◆ Required work
Check every line below for the word "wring" and give only the number of lines where it appears.

◆ Records for this task
━━━━━━━━
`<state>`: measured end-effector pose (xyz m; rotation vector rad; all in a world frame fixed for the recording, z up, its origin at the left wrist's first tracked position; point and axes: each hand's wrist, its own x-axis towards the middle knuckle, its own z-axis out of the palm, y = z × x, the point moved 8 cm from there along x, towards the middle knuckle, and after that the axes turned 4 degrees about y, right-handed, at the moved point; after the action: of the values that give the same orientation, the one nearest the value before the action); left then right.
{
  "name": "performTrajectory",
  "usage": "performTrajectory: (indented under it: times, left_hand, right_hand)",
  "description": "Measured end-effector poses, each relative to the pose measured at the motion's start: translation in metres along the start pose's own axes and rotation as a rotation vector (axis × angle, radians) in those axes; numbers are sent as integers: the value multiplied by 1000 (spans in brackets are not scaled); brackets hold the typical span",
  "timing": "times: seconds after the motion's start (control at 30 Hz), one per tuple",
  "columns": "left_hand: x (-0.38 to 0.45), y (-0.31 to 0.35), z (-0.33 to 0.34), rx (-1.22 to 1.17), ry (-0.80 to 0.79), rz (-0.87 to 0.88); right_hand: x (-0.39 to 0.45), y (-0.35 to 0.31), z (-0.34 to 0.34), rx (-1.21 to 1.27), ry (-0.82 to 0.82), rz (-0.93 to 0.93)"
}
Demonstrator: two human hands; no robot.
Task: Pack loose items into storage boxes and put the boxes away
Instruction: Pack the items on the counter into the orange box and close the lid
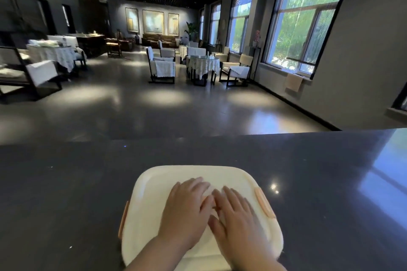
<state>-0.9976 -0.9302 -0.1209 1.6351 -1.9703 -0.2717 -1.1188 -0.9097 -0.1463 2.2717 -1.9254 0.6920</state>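
Note:
A cream storage box (154,187) with its lid on stands on the dark counter (66,193) right in front of me. Orange latches sit on its left side (123,220) and right side (264,202). My left hand (187,211) lies flat on the middle of the lid, fingers spread. My right hand (235,218) lies flat beside it, fingers spread, its fingertips touching those of the left. Neither hand holds anything. What the box contains is hidden by the lid.
The counter's far edge (198,136) runs across the view, with a glossy floor beyond. Tables with white cloths (203,62) and chairs (161,67) stand far off. Windows (304,20) line the right wall.

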Motion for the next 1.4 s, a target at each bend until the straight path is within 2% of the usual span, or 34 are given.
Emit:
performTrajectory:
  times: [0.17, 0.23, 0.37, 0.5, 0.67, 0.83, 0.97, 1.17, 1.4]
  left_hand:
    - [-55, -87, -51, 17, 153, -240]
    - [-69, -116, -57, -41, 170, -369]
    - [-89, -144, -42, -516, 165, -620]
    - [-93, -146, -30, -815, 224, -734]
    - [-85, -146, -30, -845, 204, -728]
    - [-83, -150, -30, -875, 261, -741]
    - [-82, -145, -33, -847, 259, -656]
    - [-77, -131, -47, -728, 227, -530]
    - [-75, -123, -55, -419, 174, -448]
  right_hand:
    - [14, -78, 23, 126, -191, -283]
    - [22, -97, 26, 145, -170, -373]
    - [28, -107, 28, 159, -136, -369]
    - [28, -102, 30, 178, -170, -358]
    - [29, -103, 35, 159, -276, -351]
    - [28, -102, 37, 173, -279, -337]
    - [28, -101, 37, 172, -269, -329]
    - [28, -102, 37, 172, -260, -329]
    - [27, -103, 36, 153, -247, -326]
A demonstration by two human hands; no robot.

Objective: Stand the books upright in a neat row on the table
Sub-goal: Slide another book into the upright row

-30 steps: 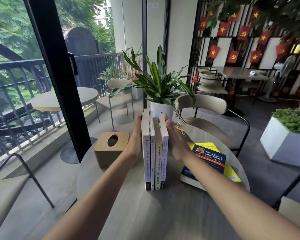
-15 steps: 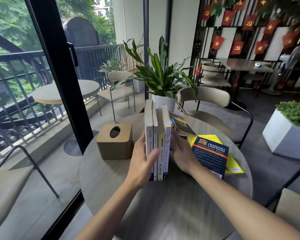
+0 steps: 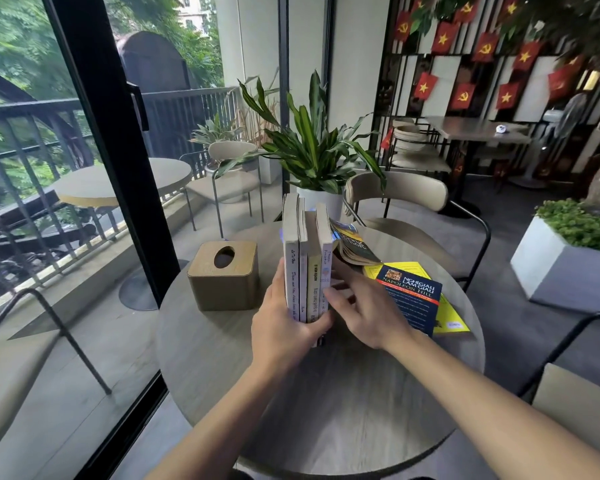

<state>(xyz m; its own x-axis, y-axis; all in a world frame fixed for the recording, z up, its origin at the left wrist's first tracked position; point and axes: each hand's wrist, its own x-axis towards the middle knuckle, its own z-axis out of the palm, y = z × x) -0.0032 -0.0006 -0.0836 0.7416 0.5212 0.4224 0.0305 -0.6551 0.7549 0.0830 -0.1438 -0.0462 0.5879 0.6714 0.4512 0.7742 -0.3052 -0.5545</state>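
Observation:
Several books [image 3: 309, 244] stand upright in a tight row on the round grey table [image 3: 326, 410], spines facing me. My left hand [image 3: 284, 327] wraps around the near lower end of the row, thumb on its left face and fingers curled over the spines. My right hand [image 3: 364, 313] lies flat on the right side of the row with fingers spread, its fingertips touching the rightmost spine. A dark paperback [image 3: 352, 244] leans open against the row's right side. A blue book [image 3: 413, 303] lies flat on a yellow book [image 3: 451, 320] to the right.
A wooden tissue box [image 3: 224, 275] sits on the table left of the row. A potted plant [image 3: 321, 199] stands behind the books. A beige chair [image 3: 406, 192] faces the far side and another seat [image 3: 575, 400] is at the right. A black door frame [image 3: 118, 168] runs along the left.
My left hand slid from the row's left face to grip its near end. My right hand moved down and nearer along the right side. The dark paperback now leans against the row.

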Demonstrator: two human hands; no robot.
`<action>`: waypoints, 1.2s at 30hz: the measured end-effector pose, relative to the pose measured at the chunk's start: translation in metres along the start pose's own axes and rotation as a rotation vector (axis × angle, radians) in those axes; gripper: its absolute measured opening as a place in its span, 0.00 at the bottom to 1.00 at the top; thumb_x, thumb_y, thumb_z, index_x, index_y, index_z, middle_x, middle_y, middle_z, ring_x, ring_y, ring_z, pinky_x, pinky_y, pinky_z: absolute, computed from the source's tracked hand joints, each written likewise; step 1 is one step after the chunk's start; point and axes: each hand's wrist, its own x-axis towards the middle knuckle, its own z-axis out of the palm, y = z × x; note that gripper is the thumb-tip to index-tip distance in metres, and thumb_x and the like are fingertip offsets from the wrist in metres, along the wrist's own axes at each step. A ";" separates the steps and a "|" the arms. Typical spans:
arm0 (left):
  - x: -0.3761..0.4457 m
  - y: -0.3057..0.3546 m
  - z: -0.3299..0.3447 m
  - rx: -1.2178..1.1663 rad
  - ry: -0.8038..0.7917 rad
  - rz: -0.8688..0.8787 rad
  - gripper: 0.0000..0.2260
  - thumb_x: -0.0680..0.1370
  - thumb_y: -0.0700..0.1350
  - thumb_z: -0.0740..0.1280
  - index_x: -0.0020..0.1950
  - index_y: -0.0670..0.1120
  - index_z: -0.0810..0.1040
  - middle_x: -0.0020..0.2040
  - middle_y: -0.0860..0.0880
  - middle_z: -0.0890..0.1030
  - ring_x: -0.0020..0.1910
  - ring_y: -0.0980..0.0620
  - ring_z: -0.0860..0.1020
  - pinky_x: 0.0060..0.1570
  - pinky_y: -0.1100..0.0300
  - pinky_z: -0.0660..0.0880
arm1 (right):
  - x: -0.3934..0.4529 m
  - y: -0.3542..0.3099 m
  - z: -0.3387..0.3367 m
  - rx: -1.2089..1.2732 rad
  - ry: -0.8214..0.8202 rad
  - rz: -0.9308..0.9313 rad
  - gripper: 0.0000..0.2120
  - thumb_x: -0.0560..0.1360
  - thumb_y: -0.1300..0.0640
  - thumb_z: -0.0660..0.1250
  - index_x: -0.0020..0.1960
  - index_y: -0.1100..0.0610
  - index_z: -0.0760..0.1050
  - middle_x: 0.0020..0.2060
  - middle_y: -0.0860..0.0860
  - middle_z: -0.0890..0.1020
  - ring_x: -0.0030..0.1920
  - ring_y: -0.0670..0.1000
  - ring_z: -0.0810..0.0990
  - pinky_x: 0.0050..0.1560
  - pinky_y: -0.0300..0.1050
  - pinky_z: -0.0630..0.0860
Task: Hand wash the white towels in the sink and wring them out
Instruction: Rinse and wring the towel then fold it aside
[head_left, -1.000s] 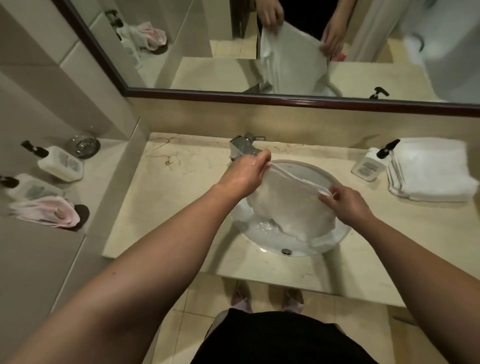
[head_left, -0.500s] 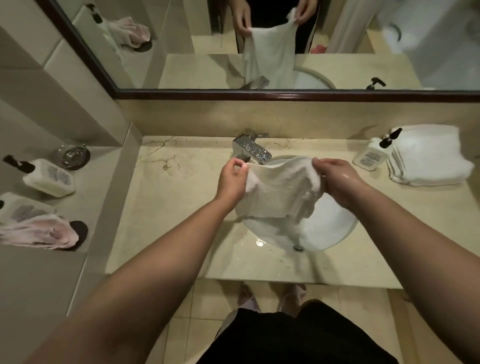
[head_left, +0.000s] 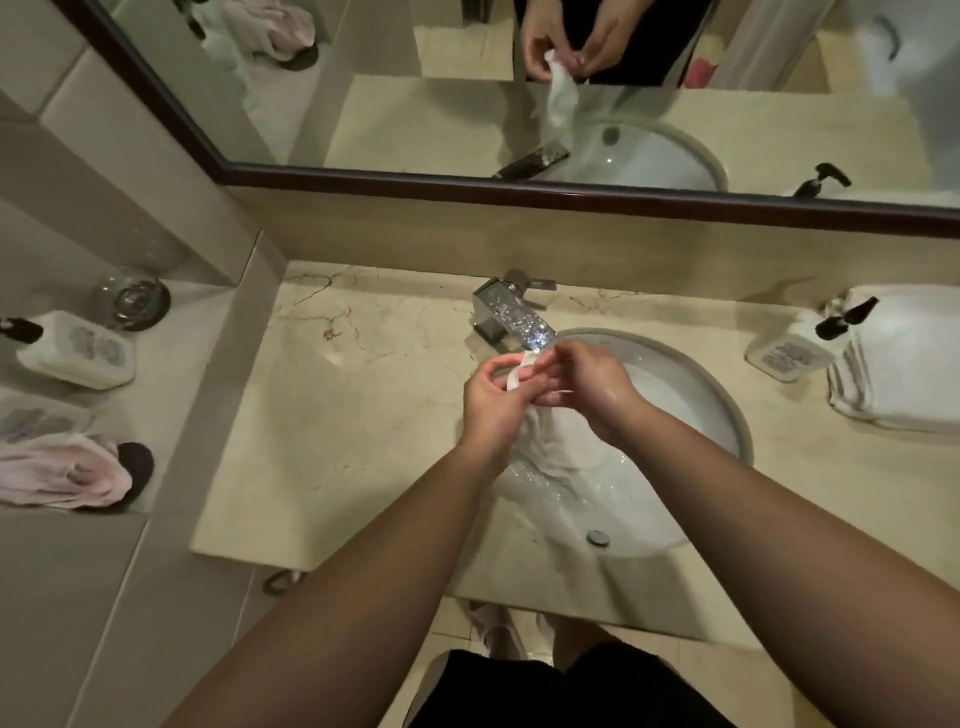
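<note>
Soap bottle label unreadable

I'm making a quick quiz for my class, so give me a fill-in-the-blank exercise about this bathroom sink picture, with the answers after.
1. Both hands, left hand and right hand, hold a wet white ____ over the sink.
2. The faucet stands at the ____ edge of the sink.
3. A stack of folded white towels lies on the counter to the ____ of the sink.
4. The soap bottle beside that stack has a ____ pump.

Answers: towel; back; right; black
</note>
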 end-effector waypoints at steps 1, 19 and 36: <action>0.002 0.001 0.004 -0.010 0.004 -0.001 0.18 0.74 0.31 0.73 0.62 0.36 0.75 0.52 0.34 0.83 0.44 0.45 0.83 0.48 0.55 0.81 | 0.010 -0.002 0.002 -0.154 0.088 -0.075 0.16 0.80 0.59 0.57 0.38 0.62 0.76 0.34 0.59 0.84 0.33 0.57 0.82 0.36 0.47 0.81; 0.036 -0.001 0.002 -0.010 0.220 -0.098 0.14 0.75 0.31 0.70 0.58 0.44 0.81 0.44 0.45 0.83 0.32 0.58 0.80 0.32 0.68 0.73 | 0.177 -0.023 -0.021 -0.620 0.190 -0.143 0.10 0.81 0.57 0.60 0.51 0.56 0.81 0.42 0.54 0.80 0.32 0.47 0.72 0.31 0.41 0.66; 0.003 0.073 0.030 0.152 -0.085 0.117 0.13 0.73 0.31 0.67 0.47 0.49 0.78 0.39 0.48 0.80 0.36 0.50 0.77 0.43 0.55 0.74 | -0.001 0.023 -0.040 -0.540 -0.181 -0.243 0.23 0.70 0.55 0.79 0.62 0.51 0.76 0.52 0.46 0.84 0.51 0.43 0.82 0.47 0.36 0.76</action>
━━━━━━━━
◆ Answer for this exercise
2